Romy et Pepper se sont mariés dans la plus stricte intimité à la mairie de Santa Barbara. Le maire était fier de célébrer en toute illégalité la première union humano-robotique dans le but de « faire avancer la société vers l’acceptation des androïdes et le dépassement de la robophobie ». Après la cérémonie, nous avons dévoré des homards grillés sur le Stearns Wharf. Pendant que les jeunes mariés regardaient l’horizon en se tenant par le bras télescopique, je finissais la saison 2 de Fear the Walking Dead, qui se déroule à Los Angeles.

Il n’y avait plus aucune différence entre la réalité autour de nous et la science-fiction. Les films de zombies montrent des morts-vivants en quête de chair fraîche : une fois encore, les scénaristes hollywoodiens avaient tenté de nous avertir.

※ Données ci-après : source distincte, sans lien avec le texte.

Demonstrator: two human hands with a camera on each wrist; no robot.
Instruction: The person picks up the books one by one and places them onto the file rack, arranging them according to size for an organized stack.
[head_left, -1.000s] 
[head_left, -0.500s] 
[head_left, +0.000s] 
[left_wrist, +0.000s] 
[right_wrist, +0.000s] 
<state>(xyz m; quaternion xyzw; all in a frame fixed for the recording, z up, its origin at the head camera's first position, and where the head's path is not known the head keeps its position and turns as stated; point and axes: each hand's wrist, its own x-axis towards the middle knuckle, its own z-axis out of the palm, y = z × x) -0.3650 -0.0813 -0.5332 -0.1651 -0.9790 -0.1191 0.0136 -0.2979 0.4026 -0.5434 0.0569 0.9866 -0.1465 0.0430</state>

Dès que Jesse Karmazin publia les premiers résultats de son test vampirique, tous les nouveaux riches de la Silicon Valley se précipitèrent à la porte de sa clinique, Peter Thiel en tête. La presse titra sur l’Age Reversal dans le monde entier. Le Monde : « En Californie, les voitures se rechargent en électricité, et les vieux en sang. » Le New York Times : « Young blood injections : the future of rejuvenation. » Le Figaro Magazine : « Dracula avait-il raison ? » GQ France fit même sa couverture avec ma photo en maillot de bain, avec cette légende en typo jaune vif : « Beigbeder Reloaded. » Bientôt la clinique Ambrosia ne bénéficia plus d’approvisionnement suffisant en plasma jeune pour restaurer la myéline du troisième âge. Le gouvernement américain tenta vainement d’appeler au calme les retraités californiens. Les personnes âgées de tout le territoire américain commencèrent à chercher de nouvelles sources d’hémoglobine régénérante. La police ne pouvait dissuader tous les étudiants, les chômeurs, les miséreux et les toxicomanes du pays de vendre leur sang aux camions de pompage de cette énergie nouvelle. La demande créant l’offre, une chasse commença vers le sud. Les vieux friqués dépensaient des sommes colossales pour une transfusion de jeunesse. Assez rapidement, le commerce du sang bascula dans l’illégalité, tant aux États-Unis qu’au Mexique, puis en Chine et en Europe de l’Est. Des mafias sanguines se développèrent dès l’hiver suivant. Les « blood dealers » vendaient le litre de « young plasma » entre 5 000 et 10 000 $. De nombreuses personnes âgées attrapaient des hépatites mortelles, des leucémies ou le sida, mais ces accidents ne freinaient nullement la demande… Et plus les tarifs du trafic de sang augmentaient, plus le danger grandissait pour les populations adolescentes.